Task to complete → Pictures stay out of this copy; please retype only the lines from the start of the records through the line with "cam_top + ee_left".

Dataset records
┌──
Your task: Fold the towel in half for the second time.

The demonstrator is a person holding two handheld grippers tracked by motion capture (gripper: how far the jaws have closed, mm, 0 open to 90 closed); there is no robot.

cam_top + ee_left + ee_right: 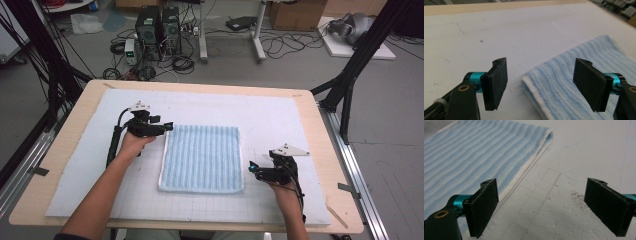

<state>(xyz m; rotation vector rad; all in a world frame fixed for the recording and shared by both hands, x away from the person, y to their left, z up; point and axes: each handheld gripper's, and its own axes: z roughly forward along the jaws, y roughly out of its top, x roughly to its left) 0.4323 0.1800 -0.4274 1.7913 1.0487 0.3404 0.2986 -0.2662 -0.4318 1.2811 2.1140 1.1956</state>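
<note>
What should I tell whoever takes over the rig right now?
Left gripper: open, at the far left corner of the towel, nothing between the jaws.
Right gripper: open, beside the towel's near right edge, holding nothing.
Towel: folded, flat on the white mat, midway between the grippers.
Done: towel lies folded double.
Left: probably grip the corners and fold again.

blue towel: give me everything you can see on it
The blue towel is a soft, ribbed cloth in light blue stripes with a white edge, folded into a near-square of at least two layers. It lies flat on the white mat, mid-table. The left gripper sits at its far-left corner with open jaws either side of that corner, pads not pressing it. The right gripper stands open just off its right edge, near the near corner, not gripping it.
</note>
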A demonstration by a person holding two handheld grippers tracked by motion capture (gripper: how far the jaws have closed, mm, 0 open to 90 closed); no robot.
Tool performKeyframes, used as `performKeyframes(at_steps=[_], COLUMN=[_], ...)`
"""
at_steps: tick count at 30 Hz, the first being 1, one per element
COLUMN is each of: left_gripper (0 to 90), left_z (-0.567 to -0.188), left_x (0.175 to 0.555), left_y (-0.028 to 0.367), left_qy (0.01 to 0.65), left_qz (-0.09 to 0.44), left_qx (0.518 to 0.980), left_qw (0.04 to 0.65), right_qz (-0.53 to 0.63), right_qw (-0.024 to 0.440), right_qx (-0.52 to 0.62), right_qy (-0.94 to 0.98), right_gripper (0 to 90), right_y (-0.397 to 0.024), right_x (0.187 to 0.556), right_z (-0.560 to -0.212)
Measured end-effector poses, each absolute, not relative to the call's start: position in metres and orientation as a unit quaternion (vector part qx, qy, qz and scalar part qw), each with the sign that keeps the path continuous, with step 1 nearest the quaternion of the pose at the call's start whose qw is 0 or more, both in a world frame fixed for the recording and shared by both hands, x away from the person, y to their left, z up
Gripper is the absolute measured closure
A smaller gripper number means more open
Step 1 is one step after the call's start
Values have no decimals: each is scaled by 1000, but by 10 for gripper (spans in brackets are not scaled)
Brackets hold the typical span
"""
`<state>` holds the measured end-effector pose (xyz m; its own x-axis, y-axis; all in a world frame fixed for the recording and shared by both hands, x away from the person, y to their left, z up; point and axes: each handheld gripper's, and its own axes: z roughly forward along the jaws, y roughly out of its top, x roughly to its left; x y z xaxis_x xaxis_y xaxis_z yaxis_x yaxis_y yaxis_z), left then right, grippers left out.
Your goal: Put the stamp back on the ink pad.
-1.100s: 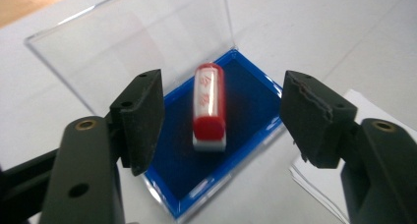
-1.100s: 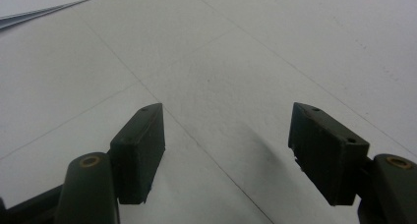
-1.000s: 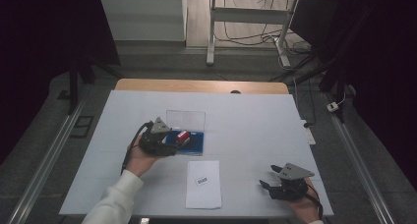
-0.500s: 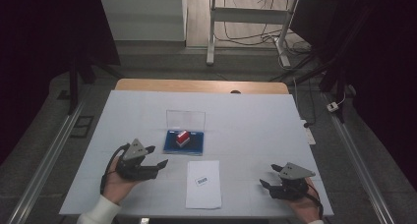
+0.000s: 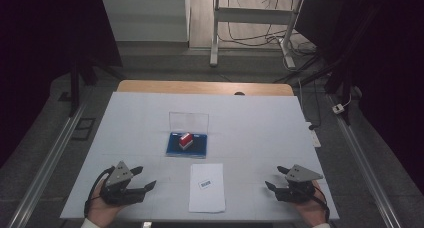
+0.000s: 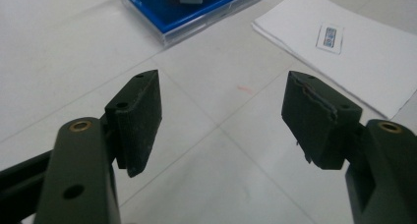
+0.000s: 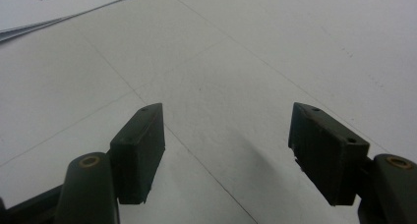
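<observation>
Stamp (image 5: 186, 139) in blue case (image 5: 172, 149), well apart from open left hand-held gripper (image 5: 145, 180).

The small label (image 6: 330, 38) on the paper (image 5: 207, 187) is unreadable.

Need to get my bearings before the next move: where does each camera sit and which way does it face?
High view: above the person's side, looking forward and down on the table; shows left gripper and right gripper.
Left gripper view: between open jaws toward blue case and paper.
Right gripper view: between open jaws, low over the table.
All three share the paper.
</observation>
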<state>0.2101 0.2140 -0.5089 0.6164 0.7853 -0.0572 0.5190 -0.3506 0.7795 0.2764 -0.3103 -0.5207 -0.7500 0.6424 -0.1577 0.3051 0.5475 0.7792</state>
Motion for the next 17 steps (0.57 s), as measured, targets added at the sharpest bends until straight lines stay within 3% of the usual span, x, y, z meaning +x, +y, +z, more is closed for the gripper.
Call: performKeyframes(at_steps=[17], left_gripper=[308], left_z=[-511], left_x=[214], left_y=[217], left_qy=[413], left_qz=[167], left_qx=[798], left_qw=[405], right_qz=[403], right_qw=[211], right_qx=[280], right_qy=[845], right_gripper=[298], right_y=[-311], right_x=[276], right_z=[-518])
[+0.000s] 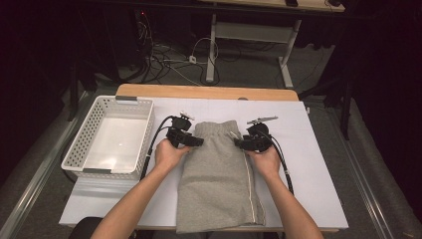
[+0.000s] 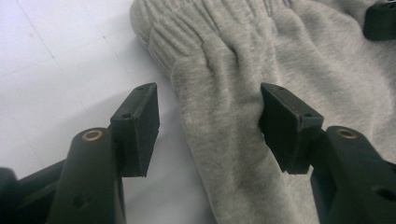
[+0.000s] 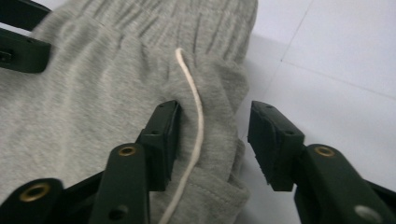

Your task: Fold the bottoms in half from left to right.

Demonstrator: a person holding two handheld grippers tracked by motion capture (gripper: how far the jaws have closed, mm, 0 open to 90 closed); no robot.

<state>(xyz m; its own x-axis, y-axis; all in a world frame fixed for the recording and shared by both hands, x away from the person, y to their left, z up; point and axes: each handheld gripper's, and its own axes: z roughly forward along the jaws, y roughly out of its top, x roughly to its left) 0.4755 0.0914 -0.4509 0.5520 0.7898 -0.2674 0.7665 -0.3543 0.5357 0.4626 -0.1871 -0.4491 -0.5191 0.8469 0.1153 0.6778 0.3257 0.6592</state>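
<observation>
A pair of grey sweat shorts [image 1: 219, 174] lies flat on the white table [image 1: 318, 164], waistband at the far end, legs running to the near edge, just right of a white perforated basket [image 1: 112, 137]. The left gripper [image 1: 195, 141] sits at the shorts' left edge just below the waistband; in the left gripper view its jaws stand partly open, straddling a raised fold of the grey fabric [image 2: 224, 126] (the right pad [image 2: 280, 123] touches the cloth, the left pad [image 2: 140, 126] stands clear over bare table), so nothing is pinched. The right gripper [image 1: 244, 144] is at the shorts' right edge, opposite; its jaws are also about half open around the bunched side hem, with the white drawstring [image 3: 194, 126] trailing between them, and the pads do not press on the cloth.
</observation>
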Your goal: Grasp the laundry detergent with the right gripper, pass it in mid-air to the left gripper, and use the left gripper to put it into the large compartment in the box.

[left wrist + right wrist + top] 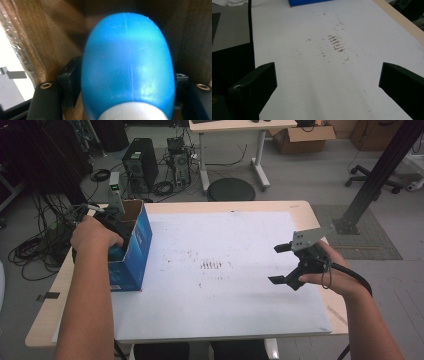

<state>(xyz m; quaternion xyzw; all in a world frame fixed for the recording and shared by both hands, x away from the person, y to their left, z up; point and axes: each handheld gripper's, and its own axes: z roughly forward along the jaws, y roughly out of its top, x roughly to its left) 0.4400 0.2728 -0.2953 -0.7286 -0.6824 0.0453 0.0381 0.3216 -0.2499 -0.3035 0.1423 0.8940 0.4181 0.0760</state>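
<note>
The left hand-held gripper [116, 241] is sunk into the open top of a blue cardboard box [136, 251] that stands at the left edge of the desk [240, 250], with the person's left hand [95, 236] wrapped over it. In the left gripper view a blue plastic bottle [127, 67] with a white cap [132, 113] sits directly ahead of this hand-held gripper, between its two black jaws, the cap end nearest the camera and the rounded body reaching away toward the brown inner walls of the box. The jaws stand close on either side of the bottle; whether the pads press on it cannot be told.

The right hand-held gripper [286, 264] is held above the right part of the desk, well apart from the box, with the person's right hand [334, 275] behind it. Its jaws are spread wide with nothing between them. Ahead of it lies the bare white sheet [317, 75] covering the desk, with a small cluster of brownish marks [336, 43] in front of the jaws, and beyond those the bottom edge of the blue box at the far end.
</note>
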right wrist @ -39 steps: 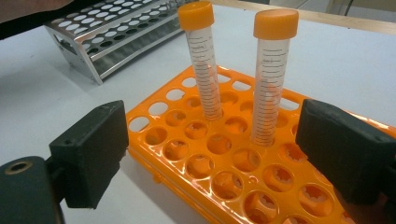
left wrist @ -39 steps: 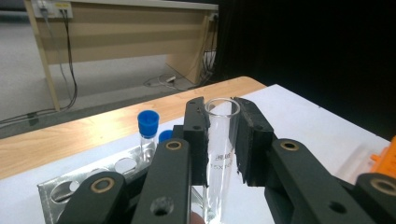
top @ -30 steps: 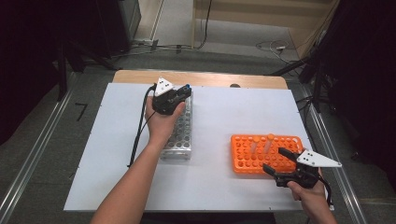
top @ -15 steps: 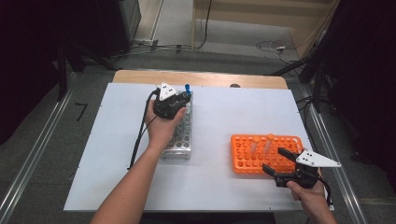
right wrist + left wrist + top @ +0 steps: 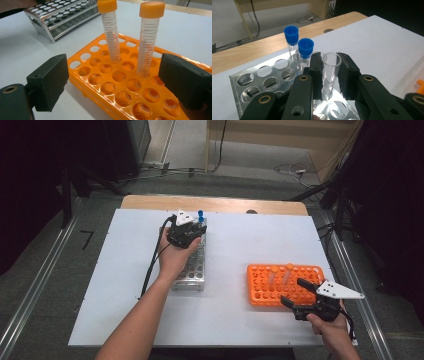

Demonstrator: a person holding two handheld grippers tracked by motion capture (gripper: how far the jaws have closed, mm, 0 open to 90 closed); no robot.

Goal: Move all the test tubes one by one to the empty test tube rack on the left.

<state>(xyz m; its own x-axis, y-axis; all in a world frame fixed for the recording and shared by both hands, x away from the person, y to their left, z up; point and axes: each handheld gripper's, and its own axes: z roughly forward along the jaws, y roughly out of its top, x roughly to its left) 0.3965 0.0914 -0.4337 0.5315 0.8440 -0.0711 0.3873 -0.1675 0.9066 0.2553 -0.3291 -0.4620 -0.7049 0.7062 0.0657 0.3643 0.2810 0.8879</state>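
White surface [image 5: 235, 250] is carrying two racks, and the left gripper [image 5: 331, 71] is closing its fingers [image 5: 316, 72] on an uncapped clear tube [image 5: 331, 66] standing in the metal rack [image 5: 262, 80] — likely lifting it straight up next — while the right gripper [image 5: 113, 82] is waiting with its fingers spread wide at the orange rack [image 5: 125, 90].

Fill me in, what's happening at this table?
A person is working two test-tube racks with a handheld gripper in each hand. The left gripper is shut on an uncapped clear tube standing in the metal rack, beside two blue-capped tubes. The right gripper is open at the near edge of the orange rack, holding nothing; two orange-capped tubes stand in that rack beyond its jaws.
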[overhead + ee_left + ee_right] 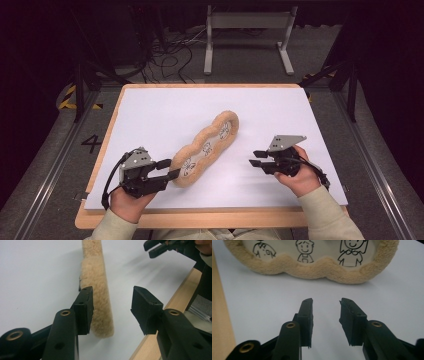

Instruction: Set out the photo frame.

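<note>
Long tan plush cushion w/ cartoon-print white centre [206,149] lies flat on white table sheet [150,115]; L gripper [167,169] & R gripper [257,158] are held released, nothing clamped, prob. for regrip.

A: What sits beneath everything?

B: A wooden table [200,220] with a pale edge, covered by a white sheet [165,110].

A: And past it, towards twelve o'clock?

B: A grey floor [240,75], and on it a white metal frame [248,35] on two long feet. At eleven o'clock black cables [165,57] lie tangled.

A: The sides?

B: At nine o'clock there is yellow-and-black hazard tape [67,97] and a dark number four [91,143] marked on the floor. Metal rails [380,170] run along three o'clock. The far room is dark; light falls on the table.
</note>
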`<state>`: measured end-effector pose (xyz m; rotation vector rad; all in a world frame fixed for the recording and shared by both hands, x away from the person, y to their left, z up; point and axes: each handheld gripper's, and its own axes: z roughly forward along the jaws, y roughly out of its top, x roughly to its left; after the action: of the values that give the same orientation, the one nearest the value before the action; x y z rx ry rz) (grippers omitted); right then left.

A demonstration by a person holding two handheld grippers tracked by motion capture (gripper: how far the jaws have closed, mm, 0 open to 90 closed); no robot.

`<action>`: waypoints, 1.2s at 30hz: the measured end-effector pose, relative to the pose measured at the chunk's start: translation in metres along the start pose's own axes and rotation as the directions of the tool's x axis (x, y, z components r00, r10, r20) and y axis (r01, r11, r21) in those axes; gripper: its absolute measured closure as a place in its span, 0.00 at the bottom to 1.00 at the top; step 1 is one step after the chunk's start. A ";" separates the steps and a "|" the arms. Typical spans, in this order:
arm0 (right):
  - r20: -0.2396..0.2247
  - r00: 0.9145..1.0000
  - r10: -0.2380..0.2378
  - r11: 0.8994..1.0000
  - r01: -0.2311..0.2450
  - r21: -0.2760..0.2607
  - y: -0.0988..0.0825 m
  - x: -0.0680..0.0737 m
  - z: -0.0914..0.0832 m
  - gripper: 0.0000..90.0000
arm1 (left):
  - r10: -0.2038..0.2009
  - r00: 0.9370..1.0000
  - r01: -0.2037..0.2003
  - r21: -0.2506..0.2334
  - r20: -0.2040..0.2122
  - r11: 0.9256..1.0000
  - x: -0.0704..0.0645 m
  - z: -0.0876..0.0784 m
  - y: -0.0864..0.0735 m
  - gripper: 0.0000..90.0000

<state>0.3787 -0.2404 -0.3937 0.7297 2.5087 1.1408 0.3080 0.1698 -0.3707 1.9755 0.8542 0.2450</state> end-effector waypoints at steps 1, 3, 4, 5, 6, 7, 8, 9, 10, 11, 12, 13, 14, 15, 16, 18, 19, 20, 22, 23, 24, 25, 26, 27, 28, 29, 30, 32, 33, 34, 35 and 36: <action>0.004 1.000 0.000 1.000 0.000 0.002 0.003 -0.003 0.003 0.69 | -0.004 1.000 0.004 -0.002 -0.006 1.000 0.001 -0.001 -0.002 0.59; 0.016 1.000 -0.010 1.000 0.010 -0.004 0.009 -0.010 0.010 0.68 | -0.015 1.000 0.015 0.007 -0.008 1.000 0.004 -0.002 -0.005 0.59; 0.017 1.000 -0.008 1.000 0.009 -0.011 0.011 -0.013 0.013 0.67 | -0.022 1.000 0.023 0.010 -0.008 1.000 0.005 -0.002 -0.006 0.58; 0.007 1.000 0.004 1.000 -0.004 -0.014 0.013 -0.017 0.017 0.67 | -0.026 1.000 0.026 0.011 -0.013 1.000 0.005 -0.002 -0.007 0.57; 0.004 1.000 0.009 1.000 -0.009 -0.014 0.015 -0.020 0.021 0.67 | -0.031 0.999 0.031 0.015 -0.014 0.999 0.005 -0.002 -0.008 0.55; 0.003 1.000 0.017 1.000 -0.017 -0.013 0.017 -0.024 0.024 0.68 | -0.033 0.999 0.033 0.020 -0.014 0.999 0.006 -0.001 -0.008 0.52; -0.002 1.000 0.026 0.999 -0.026 -0.018 0.019 -0.027 0.027 0.68 | -0.035 0.999 0.036 0.025 -0.018 0.999 0.006 -0.001 -0.009 0.50; -0.007 0.999 0.036 0.999 -0.036 -0.035 0.021 -0.030 0.030 0.67 | -0.037 0.999 0.038 0.025 -0.021 0.999 0.006 0.000 -0.010 0.49; -0.013 0.999 0.048 0.998 -0.049 -0.035 0.022 -0.033 0.032 0.66 | -0.037 0.999 0.037 0.027 -0.024 0.999 0.007 0.000 -0.010 0.48; 0.000 0.999 0.042 0.999 -0.042 -0.033 0.024 -0.035 0.035 0.65 | -0.044 0.999 0.045 0.031 -0.025 0.999 0.007 0.001 -0.011 0.47; 0.012 0.999 0.040 0.999 -0.040 -0.029 0.026 -0.038 0.036 0.65 | -0.047 0.999 0.048 0.031 -0.027 0.998 0.007 0.002 -0.012 0.47; 0.007 0.999 0.051 0.998 -0.051 -0.027 0.028 -0.041 0.037 0.64 | -0.048 0.998 0.049 0.034 -0.033 0.998 0.008 0.003 -0.013 0.47; 0.002 0.998 0.062 0.998 -0.062 -0.030 0.030 -0.044 0.039 0.63 | -0.050 0.998 0.051 0.034 -0.036 0.998 0.008 0.004 -0.014 0.47; 0.005 0.998 0.063 0.997 -0.063 -0.043 0.031 -0.046 0.040 0.61 | -0.059 0.998 0.060 0.038 -0.038 0.997 0.008 0.005 -0.015 0.46; 0.004 0.997 0.074 0.996 -0.074 -0.042 0.033 -0.048 0.041 0.60 | -0.058 0.997 0.060 0.042 -0.042 0.997 0.009 0.006 -0.016 0.45; 0.007 0.997 0.075 0.996 -0.075 -0.039 0.035 -0.051 0.043 0.60 | -0.062 0.997 0.064 0.045 -0.039 0.997 0.009 0.008 -0.016 0.44; 0.014 0.997 0.081 0.996 -0.080 -0.039 0.037 -0.054 0.045 0.59 | -0.067 0.997 0.069 0.049 -0.038 0.996 0.010 0.009 -0.017 0.43; 0.014 0.996 0.085 0.996 -0.085 -0.041 0.040 -0.057 0.047 0.57 | -0.068 0.997 0.070 0.051 -0.032 0.996 0.011 0.011 -0.018 0.42; 0.022 0.996 0.089 0.995 -0.088 -0.046 0.043 -0.061 0.051 0.53 | -0.083 0.996 0.084 0.060 -0.029 0.995 0.013 0.014 -0.019 0.40; 0.025 0.996 0.090 0.995 -0.089 -0.046 0.045 -0.064 0.055 0.52 | -0.087 0.996 0.088 0.066 -0.026 0.994 0.014 0.015 -0.019 0.38; 0.030 0.996 0.087 0.995 -0.085 -0.046 0.046 -0.066 0.057 0.51 | -0.086 0.996 0.088 0.066 -0.026 0.994 0.016 0.017 -0.020 0.38; 0.035 0.996 0.080 0.996 -0.078 -0.040 0.047 -0.068 0.061 0.51 | -0.093 0.995 0.094 0.067 -0.020 0.993 0.017 0.019 -0.020 0.37; 0.040 0.996 0.078 0.997 -0.077 -0.031 0.047 -0.070 0.064 0.51 | -0.102 0.995 0.103 0.072 -0.017 0.992 0.018 0.020 -0.021 0.36; 0.040 0.996 0.082 0.996 -0.080 -0.032 0.047 -0.073 0.068 0.50 | -0.114 0.993 0.115 0.084 -0.014 0.990 0.018 0.022 -0.021 0.35; 0.036 0.995 0.089 0.996 -0.088 -0.028 0.047 -0.076 0.072 0.49 | -0.106 0.994 0.107 0.089 -0.014 0.990 0.020 0.025 -0.022 0.34; 0.034 0.995 0.093 0.995 -0.092 -0.027 0.047 -0.078 0.076 0.48 | -0.109 0.994 0.110 0.098 -0.016 0.989 0.020 0.028 -0.023 0.33; 0.030 0.995 0.095 0.995 -0.094 -0.026 0.047 -0.080 0.078 0.48 | -0.118 0.993 0.119 0.116 -0.015 0.986 0.021 0.032 -0.024 0.33; 0.014 0.994 0.104 0.994 -0.104 -0.024 0.048 -0.085 0.085 0.47 | -0.117 0.993 0.119 0.140 -0.018 0.983 0.023 0.040 -0.026 0.33; 0.006 0.994 0.109 0.994 -0.109 -0.021 0.048 -0.086 0.088 0.45 | -0.120 0.993 0.121 0.146 -0.019 0.982 0.023 0.043 -0.027 0.33; -0.001 0.994 0.108 0.994 -0.108 -0.015 0.049 -0.087 0.091 0.44 | -0.118 0.993 0.119 0.150 -0.018 0.981 0.023 0.046 -0.027 0.33; -0.009 0.995 0.103 0.995 -0.103 -0.010 0.050 -0.088 0.093 0.43 | -0.116 0.993 0.118 0.153 -0.016 0.981 0.022 0.048 -0.027 0.33; -0.021 0.995 0.100 0.995 -0.100 -0.011 0.052 -0.088 0.096 0.42 | -0.112 0.994 0.112 0.161 -0.011 0.981 0.022 0.052 -0.027 0.33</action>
<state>0.5122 -0.2016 -0.4116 0.8530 2.5048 1.2011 0.3366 0.1572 -0.4242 2.0685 1.0103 0.1153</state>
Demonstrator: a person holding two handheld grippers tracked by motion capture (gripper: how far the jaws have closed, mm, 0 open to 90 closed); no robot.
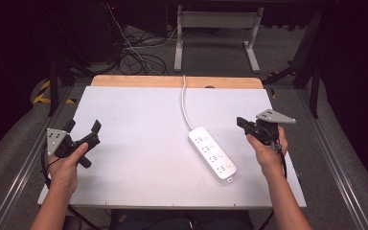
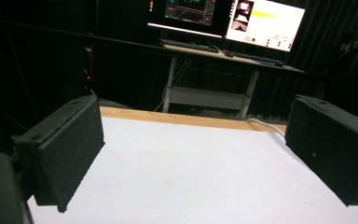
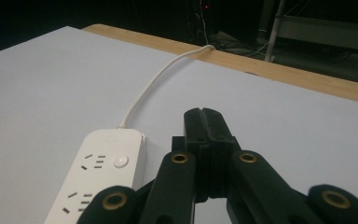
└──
Problem solution →
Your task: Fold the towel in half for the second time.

The demonstrator is a person holding two handheld grippers tracked by motion capture (gripper: how far the jaws have closed, mm, 0 open to 90 closed); there is no robot.

cam_top + ee_left + ee_right: 

This exercise has been answered in full.